The good thing about this kind of Taste, if you really believe in it, is that it is surprisingly democratic. If you read the right things, and talk to the right people, they can tell you exactly what Taste is. Then you just go out and buy some. The bad thing about it is that it is intentionally calculated to elude most people, no matter how hard they work: The right people only talk to each other, the right reading only shows up in college or grad school and sometimes not even then, all of it seems cut to flatter white men’s egos and no-one else’s, and everything you’re supposed to love is always exactly difficult enough or expensive enough or rare enough or well-hidden enough that you’ll never get your greasy paws on it, you fucking peasant, you.

Meanwhile, populist critics have adopted the idea of taste as natural and inherent. Basically, they argue for nature over nurture: They write about their love of (most often) pop music as if it’s a physical thing, a repressed desire that has always existed somewhere, waiting to be set free. This also frames pop culture itself as something forbidden and shameful that needs to be de-stigmatized. People don’t get into pop; they admit to it. I have almost never read anyone who is learning about pop, or trying to understand pop. (Carl Wilson’s Journey to the End of Taste might be the big exception, but even that comes down to a sort of epiphanic moment, a memory of listening to love songs with his ex-girlfriend and realizing that things could be simple and true and good.) What I read them doing is re-connecting. Or re-discovering. Or they reclaim, or own, or embrace. They validate their own “guilty pleasures,” they re-experience the innocent joy of dancing around in their bedrooms as children, they repudiate the shaming of an anti-pop social circle to proclaim their truths.

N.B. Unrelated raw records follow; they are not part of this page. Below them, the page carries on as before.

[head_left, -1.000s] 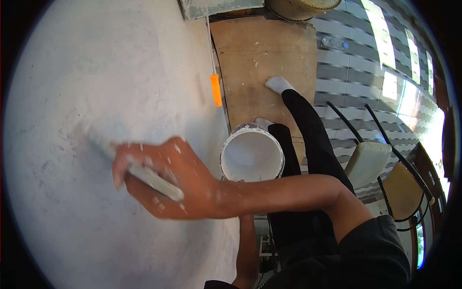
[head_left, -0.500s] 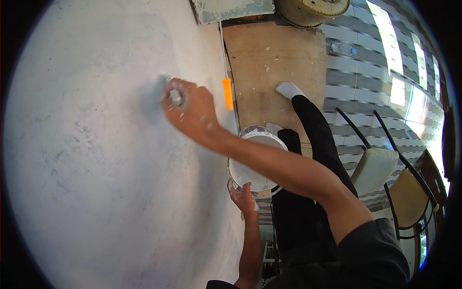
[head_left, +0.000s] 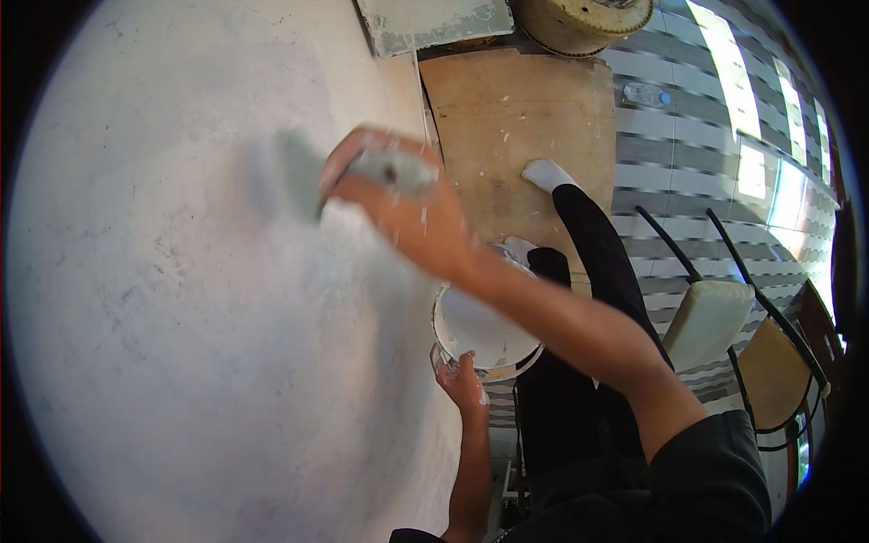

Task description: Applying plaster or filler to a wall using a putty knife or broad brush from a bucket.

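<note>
My right hand (head_left: 398,195) is closed round the pale, paint-coated handle of a wide paintbrush (head_left: 299,172). Motion blurs the brush head, which is at the whitish wall (head_left: 208,344) on the left; whether its bristles touch cannot be told. Below my right forearm, my left hand (head_left: 460,376) grips the near rim of a round white bucket (head_left: 536,355), thumb over the edge. White paint (head_left: 484,326) shows inside, and white smears mark both hands. My right forearm covers part of the bucket's far side.
A worn brown board (head_left: 516,118) lies under my socked feet on the striped tile floor. Beyond it are a grey paint-stained panel (head_left: 439,23) and a round drum-like container (head_left: 584,27). A plastic bottle (head_left: 644,94) lies to the right, near chairs (head_left: 711,321).
My right hand has turned and shifted slightly right and up, bringing the brush head into view. It now hides the orange handle beside the wall. My left hand still holds the bucket.
</note>
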Demonstrator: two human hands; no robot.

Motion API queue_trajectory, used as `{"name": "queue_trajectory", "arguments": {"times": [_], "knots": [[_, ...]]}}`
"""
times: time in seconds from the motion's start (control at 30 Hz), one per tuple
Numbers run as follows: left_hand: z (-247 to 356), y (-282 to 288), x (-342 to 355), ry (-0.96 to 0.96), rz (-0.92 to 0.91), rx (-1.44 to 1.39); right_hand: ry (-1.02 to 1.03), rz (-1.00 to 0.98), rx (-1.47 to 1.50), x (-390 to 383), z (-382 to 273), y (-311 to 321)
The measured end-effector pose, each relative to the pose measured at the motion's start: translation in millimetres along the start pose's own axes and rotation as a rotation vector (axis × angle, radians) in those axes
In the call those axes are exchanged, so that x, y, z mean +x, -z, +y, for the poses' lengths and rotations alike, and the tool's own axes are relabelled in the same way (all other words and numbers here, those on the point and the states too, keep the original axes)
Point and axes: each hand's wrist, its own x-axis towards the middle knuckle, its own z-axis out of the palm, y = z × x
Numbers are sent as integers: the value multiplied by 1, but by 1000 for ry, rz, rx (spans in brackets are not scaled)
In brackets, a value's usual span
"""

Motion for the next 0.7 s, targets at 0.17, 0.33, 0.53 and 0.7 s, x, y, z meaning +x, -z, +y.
{"name": "queue_trajectory", "arguments": {"times": [0.17,0.33,0.53,0.7], "knots": [[9,-3,-1,79,35,-31,-73,122,-137,81,55,19],[-15,8,1,12,58,-42,-19,207,-628,94,2,-48],[-28,27,1,8,80,-8,-99,46,-336,74,-65,-69],[-13,9,-4,25,61,-54,358,-189,-196,81,-50,-29]]}}
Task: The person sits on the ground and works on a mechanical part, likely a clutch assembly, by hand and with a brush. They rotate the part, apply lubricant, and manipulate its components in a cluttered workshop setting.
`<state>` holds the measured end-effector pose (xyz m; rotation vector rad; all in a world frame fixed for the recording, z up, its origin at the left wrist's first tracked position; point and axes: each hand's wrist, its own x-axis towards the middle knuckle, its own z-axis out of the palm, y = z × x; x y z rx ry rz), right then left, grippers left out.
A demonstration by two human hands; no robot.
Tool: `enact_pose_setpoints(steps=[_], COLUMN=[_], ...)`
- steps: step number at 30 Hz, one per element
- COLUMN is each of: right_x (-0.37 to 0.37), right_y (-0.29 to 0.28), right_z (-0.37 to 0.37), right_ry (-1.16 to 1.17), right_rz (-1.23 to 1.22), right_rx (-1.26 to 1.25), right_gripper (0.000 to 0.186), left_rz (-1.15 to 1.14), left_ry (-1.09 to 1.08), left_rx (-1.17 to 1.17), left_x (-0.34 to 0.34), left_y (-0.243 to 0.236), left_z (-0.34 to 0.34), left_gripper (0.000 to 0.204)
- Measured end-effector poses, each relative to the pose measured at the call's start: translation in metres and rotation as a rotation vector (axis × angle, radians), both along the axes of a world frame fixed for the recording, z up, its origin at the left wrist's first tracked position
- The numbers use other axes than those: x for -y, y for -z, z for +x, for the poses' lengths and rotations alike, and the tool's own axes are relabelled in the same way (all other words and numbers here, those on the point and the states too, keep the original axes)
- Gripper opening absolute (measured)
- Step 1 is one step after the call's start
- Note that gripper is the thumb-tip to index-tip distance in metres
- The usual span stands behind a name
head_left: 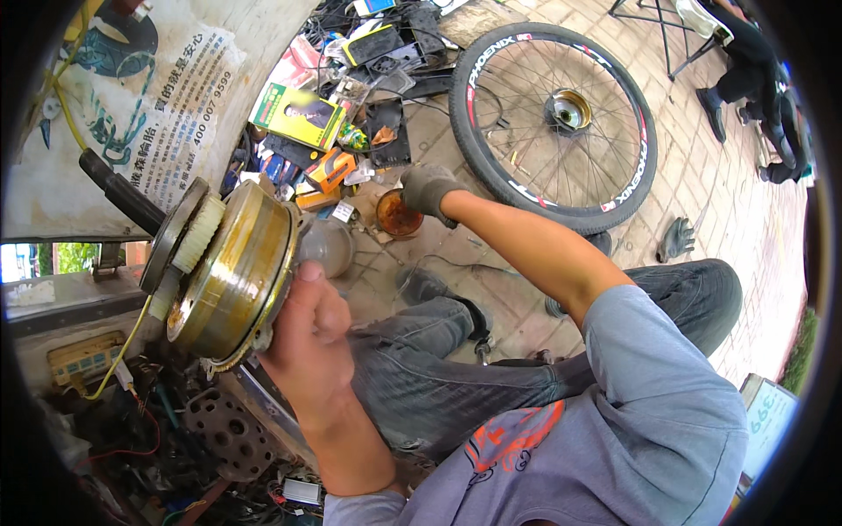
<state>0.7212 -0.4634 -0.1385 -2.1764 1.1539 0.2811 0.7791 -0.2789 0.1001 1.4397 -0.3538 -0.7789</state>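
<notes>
My left hand (311,337) is bare and closed around the edge of a hub motor core (241,272). The core is a wide metal drum smeared with amber grease. White toothed gears (198,235) and a dark round plate sit on its far-left side, and a thick black cable (123,188) runs out of it. My right hand (430,193), in a dark grey glove, reaches down at the right rim of a small round tub (399,213) of brown-orange grease. Its fingers are curled and partly hidden, so what they hold cannot be made out.
A bicycle wheel (554,127) with an open hub shell lies on the brick paving. Boxes and parts (333,123) are heaped beyond the tub. A clear plastic container (326,247) stands beside the motor core. A loose glove (675,239) lies at right. Tools and wires crowd the lower left.
</notes>
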Motion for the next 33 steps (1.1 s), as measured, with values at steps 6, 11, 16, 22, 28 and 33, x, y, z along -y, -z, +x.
enact_pose_setpoints(steps=[6,11,16,22,28,33], right_x=[-0.027,-0.029,-0.014,0.007,-0.062,-0.075], right_y=[-0.010,-0.024,-0.059,-0.211,-0.312,-0.304], right_z=[-0.020,-0.051,-0.089,-0.194,-0.196,-0.191], right_ry=[0.045,0.149,0.292,0.455,0.337,0.009], right_rz=[-0.136,-0.050,0.067,0.365,-0.082,-0.050], right_rx=[0.056,0.143,0.237,1.115,1.364,1.448], right_gripper=[0.026,0.029,0.036,0.016,0.017,0.017], left_rz=[-0.086,-0.003,-0.016,-0.056,-0.031,-0.088], left_ry=[0.113,0.109,0.173,0.125,0.121,0.190], left_rx=[0.012,0.080,0.273,-0.281,-0.175,-0.208], left_x=[-0.005,-0.022,-0.042,-0.024,-0.024,-0.022], left_y=[-0.006,-0.027,0.004,-0.006,-0.007,-0.005], left_z=[0.001,-0.019,-0.012,-0.030,-0.042,-0.050], left_gripper=[0.033,0.031,0.014,0.014,0.014,0.016])
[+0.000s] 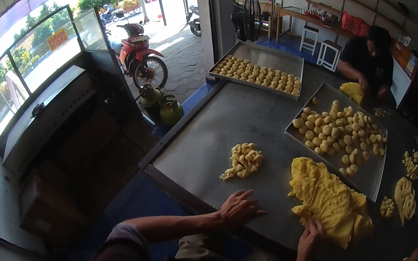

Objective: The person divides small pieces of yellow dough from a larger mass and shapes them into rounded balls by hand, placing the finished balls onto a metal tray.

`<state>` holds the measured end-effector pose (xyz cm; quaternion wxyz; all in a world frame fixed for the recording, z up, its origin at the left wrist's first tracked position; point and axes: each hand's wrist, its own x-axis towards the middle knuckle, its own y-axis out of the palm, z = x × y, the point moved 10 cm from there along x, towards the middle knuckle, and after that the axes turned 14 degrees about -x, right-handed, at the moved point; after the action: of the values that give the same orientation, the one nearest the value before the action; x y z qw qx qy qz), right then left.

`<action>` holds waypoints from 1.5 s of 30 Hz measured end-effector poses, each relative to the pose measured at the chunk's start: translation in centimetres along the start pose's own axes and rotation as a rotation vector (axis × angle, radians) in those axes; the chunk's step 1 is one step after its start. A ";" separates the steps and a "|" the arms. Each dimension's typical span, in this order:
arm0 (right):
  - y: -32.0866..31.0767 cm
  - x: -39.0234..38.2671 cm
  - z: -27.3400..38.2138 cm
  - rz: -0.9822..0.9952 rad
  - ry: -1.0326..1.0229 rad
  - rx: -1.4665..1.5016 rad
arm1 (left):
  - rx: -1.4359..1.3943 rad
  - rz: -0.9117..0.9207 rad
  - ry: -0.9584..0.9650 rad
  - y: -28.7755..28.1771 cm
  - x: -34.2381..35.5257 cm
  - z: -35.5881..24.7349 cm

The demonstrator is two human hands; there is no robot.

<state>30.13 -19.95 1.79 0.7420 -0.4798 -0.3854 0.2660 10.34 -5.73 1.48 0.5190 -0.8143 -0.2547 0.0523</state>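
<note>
A large, rough-surfaced mound of yellow dough-like paste [328,199] lies on the metal table near me. My right hand [312,235] is at its near left edge, fingers closed on a bit of the paste. To the left, my left hand [241,209] hovers at or just over the table's near edge, fingers apart and holding nothing. Beyond it sits a heap of pale dough pieces [243,162], lumpy and piled together. Behind the yellow mound, a metal tray [289,132] carries many loose round dough balls [338,128].
Another tray [283,59] with rows of balls stands at the far left of the table [201,140]. A person [369,61] works at the far end by a smaller yellow lump [353,91]. At right are pale dough strips [404,199], small pieces [416,166] and another person's hand [415,256].
</note>
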 end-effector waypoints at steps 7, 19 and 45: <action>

In the old model, Taste is transcendent, like God, existing outside the material universe. In the new one, it is immanent, a wellspring that is only found within. Taste is always already there. It’s only the listener who changes.


Sady Doyle took the time to open the Twitter cage and let her complaints about “poptimism” out to breathe in essay form, and the result is impressive (hint, hint).

I would love to see Sady and Freddie de Boer together on a poptimism feature some time. They’re the two most vocal, best critics of the tendency I’ve ever come across, but the specific things they find fault with in it - and the way this focus varies between them - map so perfectly to the broader differences in style and worldview that have had them at each others’ throats before that I think the tension could be fascinating.